Well, if I am understanding Manny and what I have read on the subject, some oil is lent out to various refineries and those refineries have to later pay back that oil plus a bit extra. I see this as no different than you putting you money in the bank and the bank then lending it out at interest. It is STILL different than "tapping the reserve" at which point the oil would be sold to refineries at a certain price.
Mostly. But the President still has to make a specific finding about a supply shortage to make loans which have the effect of depleting the reserve (which finding the President did make in the aftermath of Katrina and Rita). He does not have to make a similar finding to renegotiate the payment terms.
Now, there's a different kind of loan program which the Energy Department can make without going to the President -- I forget whether the Secretary has to approve such loans or whether they can be done at a lower level. In those cases, the SPR loans oil to a specific locality to counter a short-term local supply shortage. One example was when some freighter dropped some pilings in a bay somewhere, closing it to marine traffic until things got cleaned up. The SPR loaned the local oil terminal crude because they couldn't receive crude coming in by tanker. The terminal, in turn, had to arrange for simultaneous or near-simultaneous delivery at another location (basically, send the incoming boats to another SPR location).
The difference being that the government gets the cash but not necessarily oil (and, if I understand this correctly, it would be sold at below market value, so the cash would be insufficient to restock it) thus depleting the reserves in a more permanant way.
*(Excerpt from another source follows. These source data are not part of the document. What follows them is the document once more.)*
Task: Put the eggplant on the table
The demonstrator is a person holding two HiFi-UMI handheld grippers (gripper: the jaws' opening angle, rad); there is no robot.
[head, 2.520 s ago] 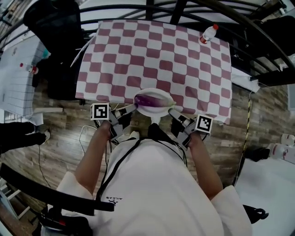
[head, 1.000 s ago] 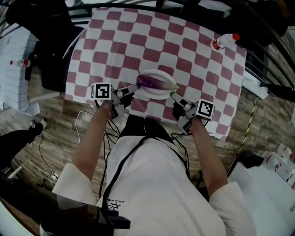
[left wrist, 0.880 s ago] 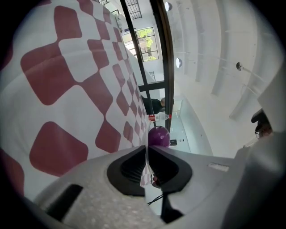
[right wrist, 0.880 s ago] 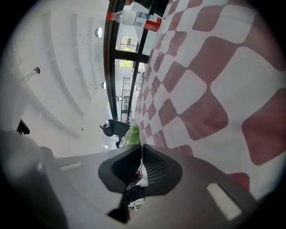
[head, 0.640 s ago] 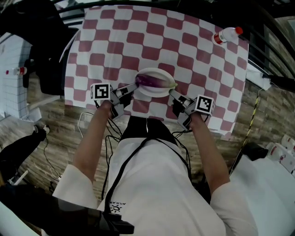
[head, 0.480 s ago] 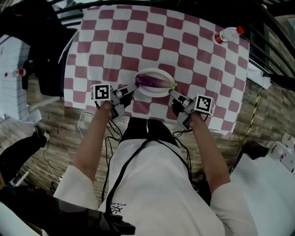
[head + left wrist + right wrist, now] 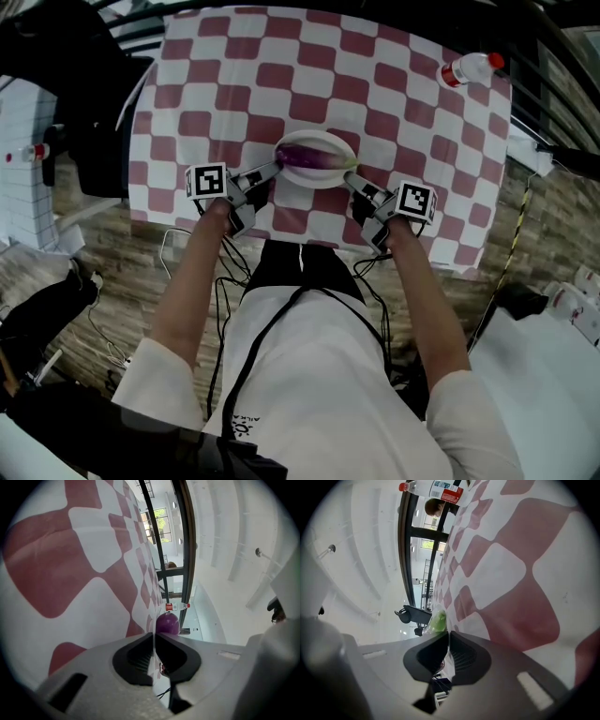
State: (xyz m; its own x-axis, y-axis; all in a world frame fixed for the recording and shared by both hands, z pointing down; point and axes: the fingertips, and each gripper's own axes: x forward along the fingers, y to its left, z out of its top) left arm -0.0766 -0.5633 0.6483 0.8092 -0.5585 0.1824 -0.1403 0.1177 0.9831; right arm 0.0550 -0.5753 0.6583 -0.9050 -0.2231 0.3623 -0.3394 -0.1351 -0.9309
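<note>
A purple eggplant (image 7: 314, 155) with a green stem lies on a white oval plate (image 7: 323, 179) over the red-and-white checked tablecloth (image 7: 422, 122), near its front edge. My left gripper (image 7: 274, 169) pinches the plate's left rim, and its jaws are closing with the thin rim between them. My right gripper (image 7: 352, 180) is shut on the right rim. In the left gripper view, the eggplant (image 7: 167, 623) shows just past the left gripper (image 7: 153, 637). The right gripper view has the green stem (image 7: 437, 620) beyond the right gripper (image 7: 449, 637). Whether the plate touches the cloth is hidden.
A plastic bottle with a red cap (image 7: 469, 68) lies at the table's far right corner. A black seat (image 7: 94, 141) stands left of the table. White boxes (image 7: 581, 309) sit on the wooden floor at the right. Cables trail by my feet.
The plate with the eggplant, held by both grippers, has moved from the table's near edge further in over the cloth and lower.
</note>
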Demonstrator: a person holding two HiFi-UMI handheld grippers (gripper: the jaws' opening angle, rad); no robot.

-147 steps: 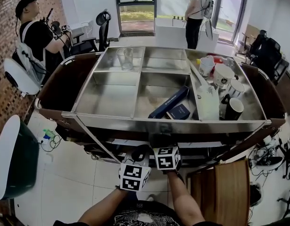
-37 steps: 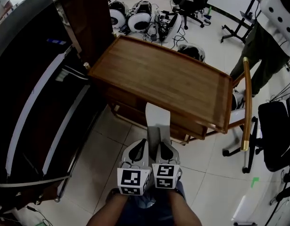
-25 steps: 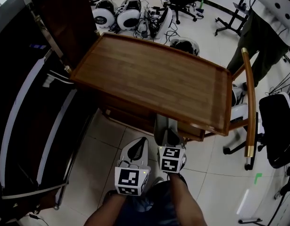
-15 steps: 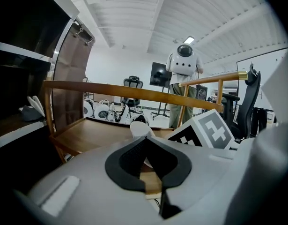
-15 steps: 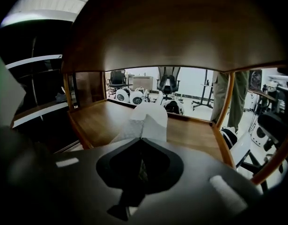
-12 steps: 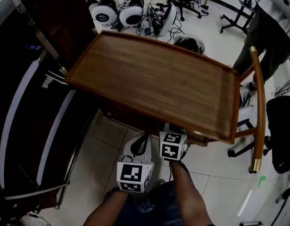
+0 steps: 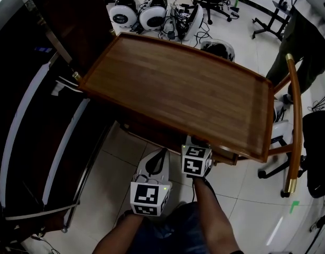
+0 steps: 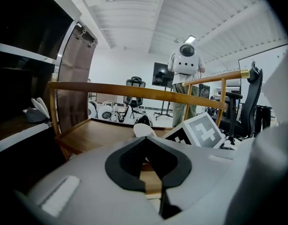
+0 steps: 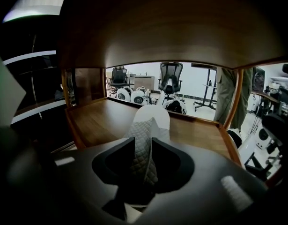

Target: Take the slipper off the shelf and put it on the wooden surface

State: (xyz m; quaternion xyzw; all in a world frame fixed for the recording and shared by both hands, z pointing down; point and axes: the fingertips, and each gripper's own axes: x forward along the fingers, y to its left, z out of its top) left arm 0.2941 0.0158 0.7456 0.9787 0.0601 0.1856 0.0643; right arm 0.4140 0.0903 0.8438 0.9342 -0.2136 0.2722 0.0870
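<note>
**Slipper off the shelf, not yet set down**

The first half of the job looks done. The right gripper has its jaws clamped on the quilted upper of the white slipper, whose toe points forward over bare wood. From the head view that gripper sits right at the near edge of the wooden worktop, and the slipper itself is hidden there under the rim. The right gripper view shows dark wood overhead and a second wooden board ahead, so the slipper seems to be over a lower level of the cart rather than the top – I cannot be sure which board is meant. What remains, by my reading, is to lower the slipper until its sole rests flat, then let go.

The left gripper hangs just beside the right one, lower and nearer the person, its jaws drawn together on nothing; the slipper's toe shows beyond it.

The worktop is a slatted brown board with a raised lip and nothing on it. A curved wooden handle rail runs along its right end. To the left stands the dark shelf unit – close against the cart. Beyond, on the pale tiled floor, lie white headsets among cables, with office chairs behind and a person's legs at the right.
</note>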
Nah, the oil sales are at market. The whole "not less than 95%" thing is just to protect the poor Energy Department bureaucrats from ending up in front of Congress if they happen to make a bad trade in a volatile market. But yes, cash sales expose the SPR to price risk (both up and down) whereas in the case of loans the risk lies with the recipients -- the Energy Department made a good bet last year.
DavidJames said:
Ah, "one of those inarticulate moments." That would certainly make sense, at least in isolation. But if it were in isolation the flip-flop charge would never have stuck. This is a guy who voted against the first war, for the second, said he'd never vote to restrict funding for a war he'd voted for, voted for funding, voted against funding, said that even with the knowledge of no WMD that he'd have voted for the war authorization, said that with the knowledge of no WMD he would not have voted for the war.
The contrast between all that mess and believing that there did not exist sufficient supply disruption to justify a Presidential finding to draw down the SPR in 1999 and believing that there does exist a supply disruption now but not a sufficient one to justify the Presidential finding is just too huge for a sane, honest person to make a comparison.
One error from earlier: I said the SPR was only statutorially authorized to 700 mm bbls. In fact, the '05 energy bill authorized the President to take it clear to 1 B bbls as soon as the capacity exists. Theoretically, he could top it off to 727 mm bbls while the capacity increase is ongoing. So while there are certain practical arguments against doing that, there is not a statutory reason not to.
One additional possible error: I may have invented the term "statutorially" from whole cloth.